Dalam acara pelantikan dan pengukuhan yang berlangsung penuh semangat, Ketua DPC Nunukan, Adi Sastra, mengungkapkan rasa syukur dan kebanggaannya atas diterbitkannya Surat Keputusan (SK) dari Dewan Pimpinan Pusat (DPP) LKGSAI. Dengan dukungan penuh dari 30 pengurus inti DPC Nunukan, Adi menyatakan siap menjalankan seluruh program kerja yang telah dirancang dan diturunkan oleh DPP.
“Kami bahagia dan bangga karena SK resmi dari DPP telah kami terima. Ini menjadi tanggung jawab besar yang akan kami jalankan dengan penuh integritas. Saya bersama seluruh pengurus DPC Nunukan berkomitmen penuh untuk melaksanakan program-program DPP demi kemaslahatan masyarakat Kabupaten Nunukan,” tegas Adi dalam sambutannya.
Sementara itu, Ketua DPD LKGSAI Kalimantan Utara dalam pernyataannya menegaskan bahwa kehadiran LKGSAI di Kalimantan Utara bukan hanya sebagai simbol organisasi, melainkan sebagai kekuatan nyata dalam melindungi rakyat dari kejahatan sistemik seperti peredaran narkoba, pungutan liar (pungli), mafia tanah, dan berbagai bentuk ketidakadilan lainnya.

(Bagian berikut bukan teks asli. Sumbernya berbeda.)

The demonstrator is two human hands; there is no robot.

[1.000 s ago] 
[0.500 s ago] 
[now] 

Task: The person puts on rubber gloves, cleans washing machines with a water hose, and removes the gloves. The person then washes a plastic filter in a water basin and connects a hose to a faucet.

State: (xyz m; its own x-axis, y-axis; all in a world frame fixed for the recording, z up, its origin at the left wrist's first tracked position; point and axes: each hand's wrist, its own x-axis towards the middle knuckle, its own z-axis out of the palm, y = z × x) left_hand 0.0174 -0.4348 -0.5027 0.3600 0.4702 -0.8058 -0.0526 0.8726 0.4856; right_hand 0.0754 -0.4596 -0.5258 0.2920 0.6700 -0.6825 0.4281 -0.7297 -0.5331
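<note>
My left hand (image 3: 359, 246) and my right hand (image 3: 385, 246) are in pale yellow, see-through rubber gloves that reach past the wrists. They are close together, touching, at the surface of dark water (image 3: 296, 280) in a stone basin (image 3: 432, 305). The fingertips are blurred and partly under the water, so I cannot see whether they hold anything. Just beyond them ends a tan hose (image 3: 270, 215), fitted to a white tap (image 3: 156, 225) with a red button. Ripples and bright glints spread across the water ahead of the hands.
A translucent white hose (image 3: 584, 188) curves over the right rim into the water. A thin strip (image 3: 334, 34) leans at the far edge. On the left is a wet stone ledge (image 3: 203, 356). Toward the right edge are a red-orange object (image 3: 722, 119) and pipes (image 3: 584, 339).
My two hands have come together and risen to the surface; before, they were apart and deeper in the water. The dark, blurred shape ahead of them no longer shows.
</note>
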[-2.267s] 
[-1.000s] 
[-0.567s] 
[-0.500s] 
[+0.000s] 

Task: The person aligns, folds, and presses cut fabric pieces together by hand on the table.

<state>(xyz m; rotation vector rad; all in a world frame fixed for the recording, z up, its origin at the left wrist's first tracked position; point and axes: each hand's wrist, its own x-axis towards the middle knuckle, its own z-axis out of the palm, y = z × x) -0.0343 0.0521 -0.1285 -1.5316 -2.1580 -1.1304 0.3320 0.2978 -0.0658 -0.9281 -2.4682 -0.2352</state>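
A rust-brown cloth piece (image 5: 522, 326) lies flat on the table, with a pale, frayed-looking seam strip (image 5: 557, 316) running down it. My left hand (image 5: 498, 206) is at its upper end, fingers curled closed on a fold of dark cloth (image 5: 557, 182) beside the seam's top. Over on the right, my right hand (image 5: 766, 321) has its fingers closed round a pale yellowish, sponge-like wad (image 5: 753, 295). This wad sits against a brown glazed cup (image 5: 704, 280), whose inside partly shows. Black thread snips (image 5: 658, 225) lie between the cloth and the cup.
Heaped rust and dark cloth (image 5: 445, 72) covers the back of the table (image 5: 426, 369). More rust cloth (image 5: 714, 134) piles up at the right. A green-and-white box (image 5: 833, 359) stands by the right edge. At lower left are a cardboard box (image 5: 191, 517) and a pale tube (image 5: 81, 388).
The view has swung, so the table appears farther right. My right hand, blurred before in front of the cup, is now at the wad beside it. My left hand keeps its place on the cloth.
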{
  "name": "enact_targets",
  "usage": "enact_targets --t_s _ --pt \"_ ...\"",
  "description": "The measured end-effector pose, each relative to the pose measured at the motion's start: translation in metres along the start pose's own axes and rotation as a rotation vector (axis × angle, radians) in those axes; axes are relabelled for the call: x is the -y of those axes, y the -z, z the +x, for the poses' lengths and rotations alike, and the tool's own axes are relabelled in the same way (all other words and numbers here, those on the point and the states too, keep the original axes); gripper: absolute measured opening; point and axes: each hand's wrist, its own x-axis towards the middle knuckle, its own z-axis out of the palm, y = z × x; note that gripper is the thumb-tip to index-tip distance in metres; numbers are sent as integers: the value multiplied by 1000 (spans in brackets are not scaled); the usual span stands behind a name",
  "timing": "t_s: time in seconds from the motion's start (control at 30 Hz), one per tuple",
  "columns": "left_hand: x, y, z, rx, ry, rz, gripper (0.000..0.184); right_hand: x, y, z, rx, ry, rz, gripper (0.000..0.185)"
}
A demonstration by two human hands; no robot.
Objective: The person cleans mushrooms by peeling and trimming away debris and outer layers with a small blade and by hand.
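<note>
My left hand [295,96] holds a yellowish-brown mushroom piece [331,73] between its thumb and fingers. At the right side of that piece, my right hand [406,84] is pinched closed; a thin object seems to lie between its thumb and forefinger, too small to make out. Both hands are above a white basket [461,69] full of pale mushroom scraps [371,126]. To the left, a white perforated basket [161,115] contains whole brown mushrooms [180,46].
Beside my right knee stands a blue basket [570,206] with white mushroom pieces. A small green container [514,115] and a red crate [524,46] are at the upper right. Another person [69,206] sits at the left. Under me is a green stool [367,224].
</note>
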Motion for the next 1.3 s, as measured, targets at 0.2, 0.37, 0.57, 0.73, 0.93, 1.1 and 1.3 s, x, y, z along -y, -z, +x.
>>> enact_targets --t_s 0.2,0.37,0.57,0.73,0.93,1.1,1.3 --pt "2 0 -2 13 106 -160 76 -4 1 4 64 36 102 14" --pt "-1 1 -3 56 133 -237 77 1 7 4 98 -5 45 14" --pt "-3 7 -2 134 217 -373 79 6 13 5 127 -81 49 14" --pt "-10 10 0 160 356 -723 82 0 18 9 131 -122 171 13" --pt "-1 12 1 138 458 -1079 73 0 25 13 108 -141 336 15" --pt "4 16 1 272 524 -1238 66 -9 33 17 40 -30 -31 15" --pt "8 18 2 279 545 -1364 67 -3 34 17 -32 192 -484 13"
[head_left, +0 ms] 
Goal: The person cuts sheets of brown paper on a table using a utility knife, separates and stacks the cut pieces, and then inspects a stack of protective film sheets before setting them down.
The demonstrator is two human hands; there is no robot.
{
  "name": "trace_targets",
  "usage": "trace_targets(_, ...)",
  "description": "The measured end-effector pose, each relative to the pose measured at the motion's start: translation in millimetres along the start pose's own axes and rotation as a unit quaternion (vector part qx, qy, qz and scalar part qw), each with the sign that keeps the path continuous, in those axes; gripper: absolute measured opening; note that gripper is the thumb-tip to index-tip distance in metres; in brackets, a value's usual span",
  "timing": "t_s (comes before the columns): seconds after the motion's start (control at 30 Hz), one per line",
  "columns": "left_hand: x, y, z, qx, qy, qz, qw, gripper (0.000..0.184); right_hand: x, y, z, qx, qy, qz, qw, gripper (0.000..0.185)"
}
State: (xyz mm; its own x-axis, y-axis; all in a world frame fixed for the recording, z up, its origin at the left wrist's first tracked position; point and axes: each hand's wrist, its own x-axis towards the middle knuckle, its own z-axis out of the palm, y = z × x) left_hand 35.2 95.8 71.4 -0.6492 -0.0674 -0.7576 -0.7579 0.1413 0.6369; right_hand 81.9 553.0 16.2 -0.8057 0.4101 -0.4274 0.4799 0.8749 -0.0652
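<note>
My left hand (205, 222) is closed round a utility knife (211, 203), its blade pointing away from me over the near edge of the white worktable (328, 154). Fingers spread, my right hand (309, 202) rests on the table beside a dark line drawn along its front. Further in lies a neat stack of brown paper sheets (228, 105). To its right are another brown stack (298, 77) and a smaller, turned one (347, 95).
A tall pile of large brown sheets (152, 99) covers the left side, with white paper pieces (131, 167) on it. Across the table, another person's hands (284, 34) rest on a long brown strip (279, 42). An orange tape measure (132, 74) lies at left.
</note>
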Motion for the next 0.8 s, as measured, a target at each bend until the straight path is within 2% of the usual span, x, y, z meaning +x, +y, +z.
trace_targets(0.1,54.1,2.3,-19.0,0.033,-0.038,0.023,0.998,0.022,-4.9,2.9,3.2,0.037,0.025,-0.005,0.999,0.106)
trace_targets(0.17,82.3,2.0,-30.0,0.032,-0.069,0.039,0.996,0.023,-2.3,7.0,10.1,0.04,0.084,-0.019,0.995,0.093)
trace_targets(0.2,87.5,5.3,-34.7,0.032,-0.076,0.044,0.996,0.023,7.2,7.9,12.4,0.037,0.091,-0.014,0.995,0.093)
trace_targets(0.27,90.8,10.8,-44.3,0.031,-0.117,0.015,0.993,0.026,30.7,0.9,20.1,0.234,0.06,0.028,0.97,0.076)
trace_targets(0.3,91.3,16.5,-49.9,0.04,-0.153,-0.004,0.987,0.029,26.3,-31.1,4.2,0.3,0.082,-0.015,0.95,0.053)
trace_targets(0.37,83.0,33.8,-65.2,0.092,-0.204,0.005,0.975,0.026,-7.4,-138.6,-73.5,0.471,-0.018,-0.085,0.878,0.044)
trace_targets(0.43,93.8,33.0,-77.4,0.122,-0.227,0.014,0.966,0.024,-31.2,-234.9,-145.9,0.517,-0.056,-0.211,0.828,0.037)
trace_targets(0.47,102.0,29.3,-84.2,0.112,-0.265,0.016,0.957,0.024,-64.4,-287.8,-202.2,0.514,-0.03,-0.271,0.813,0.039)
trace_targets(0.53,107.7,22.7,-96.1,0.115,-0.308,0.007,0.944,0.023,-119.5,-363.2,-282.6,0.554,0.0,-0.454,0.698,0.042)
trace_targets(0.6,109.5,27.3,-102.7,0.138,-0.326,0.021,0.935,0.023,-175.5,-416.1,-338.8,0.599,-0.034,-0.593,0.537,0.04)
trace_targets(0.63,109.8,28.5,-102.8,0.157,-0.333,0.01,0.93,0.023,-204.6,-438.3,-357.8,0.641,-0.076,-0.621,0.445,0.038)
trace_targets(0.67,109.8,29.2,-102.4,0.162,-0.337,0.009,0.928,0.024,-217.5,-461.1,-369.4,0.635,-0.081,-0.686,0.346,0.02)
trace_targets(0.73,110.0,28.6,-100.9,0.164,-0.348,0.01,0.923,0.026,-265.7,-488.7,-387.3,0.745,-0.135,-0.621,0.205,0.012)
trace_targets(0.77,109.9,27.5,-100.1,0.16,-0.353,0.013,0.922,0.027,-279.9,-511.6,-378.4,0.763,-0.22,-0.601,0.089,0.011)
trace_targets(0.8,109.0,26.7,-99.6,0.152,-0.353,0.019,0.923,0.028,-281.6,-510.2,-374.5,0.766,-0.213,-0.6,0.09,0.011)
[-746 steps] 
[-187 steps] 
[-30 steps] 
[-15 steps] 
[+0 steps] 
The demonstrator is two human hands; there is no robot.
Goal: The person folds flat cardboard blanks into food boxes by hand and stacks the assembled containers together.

“Kami tidak akan tinggal diam. DPD Kalimantan Utara akan terus bergandengan tangan bersama seluruh DPC se-Kalimantan Utara untuk menumpas segala bentuk kejahatan yang merusak sendi-sendi kehidupan masyarakat. LKGSAI hadir bukan untuk kompromi, tapi untuk berjuang bersama rakyat,” tegas Ketua DPD.
LKGSAI juga menyerukan sinergi dengan aparat penegak hukum, tokoh adat, tokoh agama, dan pemuda dalam menjalankan misi sosial dan advokasi hukum yang bersih dan profesional. Langkah ini dianggap strategis untuk menciptakan Kalimantan Utara yang bersih dari mafia dan kejahatan terorganisir, terlebih mengingat letak wilayah yang berbatasan langsung dengan negara tetangga serta rawan penyelundupan dan peredaran narkotika.
Dalam akhir sambutannya, Ketua DPC dan DPD menyampaikan salam perjuangan khas LKGSAI:
“Salam Maju… Apa Bisa Tahan!”
Dengan semangat yang berkobar, struktur kepengurusan LKGSAI di Kalimantan Utara kini resmi terbentuk dan siap menjadi garda terdepan dalam memperjuangkan keadilan sosial, hukum, dan kemanusiaan di Bumi Benuanta.